For starters, the expected rate of learning has accelerated. Instead of spending a week or two pondering the drama of Christopher Marlow or William Blake’s madness, I have to cover several subjects at once and at high speed. Remember that bit in the Matrix when Keanu Reeves aka Neo says “I know Kung fu” – well now “I know multiple regression”. Twenty hours of teaching in the first week, 26 next week, with approximately 1.5 hours personal work required for each hour of teaching. Along with careers events, eating, sleeping, feeding my cat, and commuting, there literally isn’t enough time.
I’ve also realised that being a ‘mature student’ is not just a euphemism for being old, it means having a motivation made strong because it is borne from experience. I arrive with seven years in my chosen field: public sector management. I’ve been a consultant and worked inside a local authority, as well as developed and sold software to public sector managers. I am excited by the prospect of taking the best business knowledge in the world back to the public sector, and ultimately tax payers and service users, and that drives me to get the most out of the opportunities for learning and networking.
Another thing about the MBA and Imperial as a whole is that it’s all about the real world. People don’t study or research at Imperial to preserve the past, they do it to make the future (ding ding, cliché, sorry). The ambition is sky high, and our pep talk from the head of the business school, David Begg, was to the point, even a little brutal. He said to this year’s MBA cohort that Imperial is about using science and technology to face the world’s toughest challenges, and if you’re not here to do that then you’ve chosen the wrong place. A little overstating it I think, but I see his point. The point was made a little more frivlously later in the day, when we made home made rockets and launched them in Prince’s gardens across the road.

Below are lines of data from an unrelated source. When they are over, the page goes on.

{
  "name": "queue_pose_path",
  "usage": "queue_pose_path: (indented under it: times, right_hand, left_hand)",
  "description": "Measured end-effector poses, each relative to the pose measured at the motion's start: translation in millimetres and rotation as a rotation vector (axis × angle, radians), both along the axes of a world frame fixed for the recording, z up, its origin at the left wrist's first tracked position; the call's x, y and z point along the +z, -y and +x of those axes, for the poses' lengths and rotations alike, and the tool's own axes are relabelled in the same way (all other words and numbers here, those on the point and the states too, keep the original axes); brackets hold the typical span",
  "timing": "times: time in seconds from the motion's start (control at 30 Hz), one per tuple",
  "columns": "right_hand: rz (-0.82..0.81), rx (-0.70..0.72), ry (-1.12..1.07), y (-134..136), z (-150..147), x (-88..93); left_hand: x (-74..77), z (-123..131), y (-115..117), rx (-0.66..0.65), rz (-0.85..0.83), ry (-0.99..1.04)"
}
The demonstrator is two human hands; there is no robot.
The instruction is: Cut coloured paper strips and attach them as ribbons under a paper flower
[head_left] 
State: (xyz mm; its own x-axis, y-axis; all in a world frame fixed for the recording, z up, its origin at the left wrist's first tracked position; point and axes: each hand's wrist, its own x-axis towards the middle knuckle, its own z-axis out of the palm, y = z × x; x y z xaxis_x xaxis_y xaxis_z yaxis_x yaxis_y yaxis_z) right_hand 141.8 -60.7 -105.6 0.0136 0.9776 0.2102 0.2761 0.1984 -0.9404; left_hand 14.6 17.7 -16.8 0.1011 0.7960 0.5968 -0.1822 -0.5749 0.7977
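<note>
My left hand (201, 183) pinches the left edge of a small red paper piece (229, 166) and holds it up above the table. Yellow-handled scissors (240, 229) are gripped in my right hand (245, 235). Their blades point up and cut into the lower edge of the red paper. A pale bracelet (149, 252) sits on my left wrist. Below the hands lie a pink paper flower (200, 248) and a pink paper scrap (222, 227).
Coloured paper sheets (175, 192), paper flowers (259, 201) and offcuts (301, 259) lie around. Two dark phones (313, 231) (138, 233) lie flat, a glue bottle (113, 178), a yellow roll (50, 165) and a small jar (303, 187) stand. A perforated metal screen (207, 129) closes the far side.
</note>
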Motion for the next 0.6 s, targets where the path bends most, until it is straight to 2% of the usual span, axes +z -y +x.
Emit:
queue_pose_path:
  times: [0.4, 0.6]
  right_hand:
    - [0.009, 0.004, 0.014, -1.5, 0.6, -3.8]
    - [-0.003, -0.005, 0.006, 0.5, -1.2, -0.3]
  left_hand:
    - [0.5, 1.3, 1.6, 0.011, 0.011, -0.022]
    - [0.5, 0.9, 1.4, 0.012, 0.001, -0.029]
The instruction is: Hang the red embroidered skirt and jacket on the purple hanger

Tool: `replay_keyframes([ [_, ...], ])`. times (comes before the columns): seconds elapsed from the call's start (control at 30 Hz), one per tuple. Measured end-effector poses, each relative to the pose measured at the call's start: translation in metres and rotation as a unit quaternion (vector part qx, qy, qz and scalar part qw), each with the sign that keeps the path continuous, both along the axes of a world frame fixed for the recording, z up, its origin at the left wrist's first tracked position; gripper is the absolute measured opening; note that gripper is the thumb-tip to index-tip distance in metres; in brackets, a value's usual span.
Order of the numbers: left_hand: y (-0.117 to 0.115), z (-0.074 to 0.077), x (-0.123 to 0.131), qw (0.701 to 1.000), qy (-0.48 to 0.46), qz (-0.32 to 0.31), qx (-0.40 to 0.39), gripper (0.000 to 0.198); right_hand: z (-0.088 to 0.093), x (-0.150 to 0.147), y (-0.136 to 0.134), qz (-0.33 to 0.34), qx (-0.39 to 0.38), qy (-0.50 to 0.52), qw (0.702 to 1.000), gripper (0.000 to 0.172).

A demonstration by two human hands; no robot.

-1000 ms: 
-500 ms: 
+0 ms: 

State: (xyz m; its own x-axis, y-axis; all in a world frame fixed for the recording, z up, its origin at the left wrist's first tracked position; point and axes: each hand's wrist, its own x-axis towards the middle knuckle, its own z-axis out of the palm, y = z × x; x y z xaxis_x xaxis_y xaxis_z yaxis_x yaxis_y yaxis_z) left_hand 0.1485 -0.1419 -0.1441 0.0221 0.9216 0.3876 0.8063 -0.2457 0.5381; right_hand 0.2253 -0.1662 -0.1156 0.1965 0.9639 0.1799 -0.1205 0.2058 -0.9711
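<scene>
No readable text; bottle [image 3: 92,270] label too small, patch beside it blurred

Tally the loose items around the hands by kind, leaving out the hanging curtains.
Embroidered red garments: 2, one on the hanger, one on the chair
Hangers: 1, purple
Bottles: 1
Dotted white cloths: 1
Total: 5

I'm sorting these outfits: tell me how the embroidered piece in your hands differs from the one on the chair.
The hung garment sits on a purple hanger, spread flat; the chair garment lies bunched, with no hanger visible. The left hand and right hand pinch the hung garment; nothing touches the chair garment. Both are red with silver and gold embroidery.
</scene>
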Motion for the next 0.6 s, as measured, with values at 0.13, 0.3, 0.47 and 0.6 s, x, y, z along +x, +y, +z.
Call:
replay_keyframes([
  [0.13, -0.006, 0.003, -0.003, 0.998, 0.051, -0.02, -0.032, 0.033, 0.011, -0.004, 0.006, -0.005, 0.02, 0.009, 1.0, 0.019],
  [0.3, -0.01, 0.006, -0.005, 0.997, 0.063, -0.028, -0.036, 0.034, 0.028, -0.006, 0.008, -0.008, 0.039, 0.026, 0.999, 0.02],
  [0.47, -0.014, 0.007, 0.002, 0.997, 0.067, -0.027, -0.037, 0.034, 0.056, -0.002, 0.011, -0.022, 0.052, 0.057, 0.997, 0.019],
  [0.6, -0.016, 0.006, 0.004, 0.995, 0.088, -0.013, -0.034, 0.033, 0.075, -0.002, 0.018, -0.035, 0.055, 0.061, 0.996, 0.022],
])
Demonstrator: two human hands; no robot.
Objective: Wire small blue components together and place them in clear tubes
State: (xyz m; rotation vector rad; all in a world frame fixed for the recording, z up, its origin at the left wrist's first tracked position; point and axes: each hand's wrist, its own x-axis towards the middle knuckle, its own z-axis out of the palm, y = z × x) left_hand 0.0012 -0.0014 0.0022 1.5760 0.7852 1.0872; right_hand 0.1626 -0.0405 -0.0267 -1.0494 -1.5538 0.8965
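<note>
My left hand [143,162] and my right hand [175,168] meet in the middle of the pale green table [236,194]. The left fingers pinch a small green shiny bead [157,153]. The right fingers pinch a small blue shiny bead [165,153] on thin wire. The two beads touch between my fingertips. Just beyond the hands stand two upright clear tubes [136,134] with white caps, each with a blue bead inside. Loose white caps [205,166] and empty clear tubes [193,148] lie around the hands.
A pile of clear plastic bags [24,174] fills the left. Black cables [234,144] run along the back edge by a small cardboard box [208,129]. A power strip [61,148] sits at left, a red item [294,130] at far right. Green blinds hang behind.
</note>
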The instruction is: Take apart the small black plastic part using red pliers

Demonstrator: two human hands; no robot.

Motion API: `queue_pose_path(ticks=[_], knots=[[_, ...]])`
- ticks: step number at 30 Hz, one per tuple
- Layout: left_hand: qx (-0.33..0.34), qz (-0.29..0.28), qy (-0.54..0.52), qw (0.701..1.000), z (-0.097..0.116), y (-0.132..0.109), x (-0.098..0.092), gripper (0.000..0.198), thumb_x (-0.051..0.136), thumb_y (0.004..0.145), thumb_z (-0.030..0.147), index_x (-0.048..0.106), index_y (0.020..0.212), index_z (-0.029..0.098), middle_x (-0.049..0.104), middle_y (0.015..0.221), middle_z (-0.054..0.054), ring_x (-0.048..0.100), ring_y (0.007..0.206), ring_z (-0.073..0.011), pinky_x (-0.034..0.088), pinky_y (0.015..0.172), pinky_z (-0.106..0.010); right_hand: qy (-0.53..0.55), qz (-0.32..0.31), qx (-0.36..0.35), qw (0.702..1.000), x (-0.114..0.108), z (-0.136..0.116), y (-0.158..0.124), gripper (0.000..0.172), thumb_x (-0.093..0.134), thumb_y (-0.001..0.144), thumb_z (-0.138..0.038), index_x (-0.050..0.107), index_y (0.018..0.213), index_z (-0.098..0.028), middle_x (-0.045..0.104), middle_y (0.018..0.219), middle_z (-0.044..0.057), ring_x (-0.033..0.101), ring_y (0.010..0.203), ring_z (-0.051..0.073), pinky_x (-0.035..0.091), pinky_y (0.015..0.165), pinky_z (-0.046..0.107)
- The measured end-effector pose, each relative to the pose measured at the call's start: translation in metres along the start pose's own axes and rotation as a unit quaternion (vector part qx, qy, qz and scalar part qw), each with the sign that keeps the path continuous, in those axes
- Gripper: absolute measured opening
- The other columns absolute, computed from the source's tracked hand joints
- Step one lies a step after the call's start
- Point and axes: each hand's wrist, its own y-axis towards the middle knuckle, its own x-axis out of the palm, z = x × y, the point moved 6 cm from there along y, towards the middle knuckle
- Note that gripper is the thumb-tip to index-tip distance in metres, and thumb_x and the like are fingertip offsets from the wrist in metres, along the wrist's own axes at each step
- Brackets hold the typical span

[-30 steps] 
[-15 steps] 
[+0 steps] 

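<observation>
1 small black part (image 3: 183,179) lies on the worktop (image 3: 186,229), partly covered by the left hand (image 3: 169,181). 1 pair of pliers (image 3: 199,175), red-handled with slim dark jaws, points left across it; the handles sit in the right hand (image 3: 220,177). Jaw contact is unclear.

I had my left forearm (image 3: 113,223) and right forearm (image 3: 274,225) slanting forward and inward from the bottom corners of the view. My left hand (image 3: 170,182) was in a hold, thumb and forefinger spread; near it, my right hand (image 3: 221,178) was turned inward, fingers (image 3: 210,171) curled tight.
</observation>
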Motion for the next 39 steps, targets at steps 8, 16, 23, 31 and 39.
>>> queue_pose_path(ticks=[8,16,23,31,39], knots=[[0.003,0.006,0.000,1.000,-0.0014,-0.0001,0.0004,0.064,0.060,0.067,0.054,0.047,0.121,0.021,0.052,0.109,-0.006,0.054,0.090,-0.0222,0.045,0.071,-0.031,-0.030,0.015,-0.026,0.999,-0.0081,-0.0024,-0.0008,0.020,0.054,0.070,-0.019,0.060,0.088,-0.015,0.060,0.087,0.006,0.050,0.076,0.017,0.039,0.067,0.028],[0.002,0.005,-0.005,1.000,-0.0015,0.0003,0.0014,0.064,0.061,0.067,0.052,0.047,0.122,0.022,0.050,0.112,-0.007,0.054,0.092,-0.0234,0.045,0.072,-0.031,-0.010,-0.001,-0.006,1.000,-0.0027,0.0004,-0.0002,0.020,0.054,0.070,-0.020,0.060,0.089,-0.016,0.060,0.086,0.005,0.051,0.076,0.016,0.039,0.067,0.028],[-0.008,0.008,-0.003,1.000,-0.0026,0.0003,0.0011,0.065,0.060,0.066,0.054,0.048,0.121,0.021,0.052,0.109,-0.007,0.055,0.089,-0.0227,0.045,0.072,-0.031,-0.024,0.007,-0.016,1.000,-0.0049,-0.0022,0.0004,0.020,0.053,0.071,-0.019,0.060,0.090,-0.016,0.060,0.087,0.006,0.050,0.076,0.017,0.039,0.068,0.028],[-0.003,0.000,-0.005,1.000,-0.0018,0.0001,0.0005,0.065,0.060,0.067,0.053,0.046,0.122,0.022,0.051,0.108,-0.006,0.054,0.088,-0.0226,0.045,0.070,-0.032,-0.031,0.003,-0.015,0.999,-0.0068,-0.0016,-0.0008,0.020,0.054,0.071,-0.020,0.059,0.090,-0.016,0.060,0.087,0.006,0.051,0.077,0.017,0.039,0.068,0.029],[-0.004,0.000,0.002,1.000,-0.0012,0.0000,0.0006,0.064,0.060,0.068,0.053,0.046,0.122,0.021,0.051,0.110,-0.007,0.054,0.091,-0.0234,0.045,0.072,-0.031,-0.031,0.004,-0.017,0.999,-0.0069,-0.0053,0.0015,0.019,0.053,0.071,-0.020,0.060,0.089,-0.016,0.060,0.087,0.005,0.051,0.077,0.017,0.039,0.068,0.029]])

But perhaps the best thing about going to university second time round is the people you’re doing it with. I’ve heard a lot of the MBA clichés but Imperial’s mission to change the world through science, technology and healthcare attracts a diverse bunch with an intimidating array of achievements, not limited to the usual set of blue chip companies and consultancies. I’ve met students who’ve started primary schools in their spare time, quite a few who’ve started and sold businesses already, and lots who’ve moved continents to do the course. I think the trick will be to absorb and reflect as much as possible – I hope this blog let’s you absorb some of that too.